Andrea Bacconi, Gregory S. Richmond, Michelle A. Baroldi, Thomas G. Laffler, Lawrence B. Blyn, Heather E. Carolan, Mark R. Frinder, Donna M. Toleno, David Metzgar, Jose R. Gutierrez, Christian Massire, Megan Rounds, Natalie J. Kennel, Richard E. Rothman, Stephen Peterson, Karen C. Carroll, Teresa Wakefield, David J. Ecker, Rangarajan Sampath

Research output: Contribution to journalArticlepeer-review


The rapid identification of bacteria and fungi directly from the blood of patients with suspected bloodstream infections aids in diagnosis and guides treatment decisions. The development of an automated, rapid, and sensitive molecular technology capable of detecting the diverse agents of such infections at low titers has been challenging, due in part to the high background of genomic DNA in blood.
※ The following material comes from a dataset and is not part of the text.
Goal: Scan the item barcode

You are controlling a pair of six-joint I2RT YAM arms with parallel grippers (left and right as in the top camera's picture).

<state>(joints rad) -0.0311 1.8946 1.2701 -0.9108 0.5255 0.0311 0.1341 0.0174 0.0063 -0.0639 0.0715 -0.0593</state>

PCR followed by electrospray ionization mass spectrometry (PCR/ESI-MS) allows for the rapid and accurate identification of microorganisms but with a sensitivity of about 50% compared to that of culture when using 1-ml wholeblood specimens. Here, we describe a new integrated specimen preparation technology that substantially improves the sensitivity of PCR/ESI-MS analysis. An efficient lysis method and automated DNA purification system were designed for processing 5 ml of whole blood. In addition, PCR amplification formulations were optimized to tolerate high levels of human DNA. An analysis of 331 specimens collected from patients with suspected bloodstream infections resulted in 35 PCR/ESI-MS-positive specimens (10.6%) compared to 18 positive by culture (5.4%). PCR/ESI-MS was 83% sensitive and 94% specific compared to culture. Replicate PCR/ESI-MS testing from a second aliquot of the PCR/ESI-MS-positive/ culture-negative specimens corroborated the initial findings in most cases, resulting in increased sensitivity (91%) and specificity (99%) when confirmed detections were considered true positives. The integrated solution described here has the potential to provide rapid detection and identification of organisms responsible for bloodstream infections.

Original languageEnglish (US)
Pages (from-to)3164-3174
Number of pages11
JournalJournal of clinical microbiology
Issue number9
StatePublished - Sep 2014

ASJC Scopus subject areas

  • Microbiology (medical)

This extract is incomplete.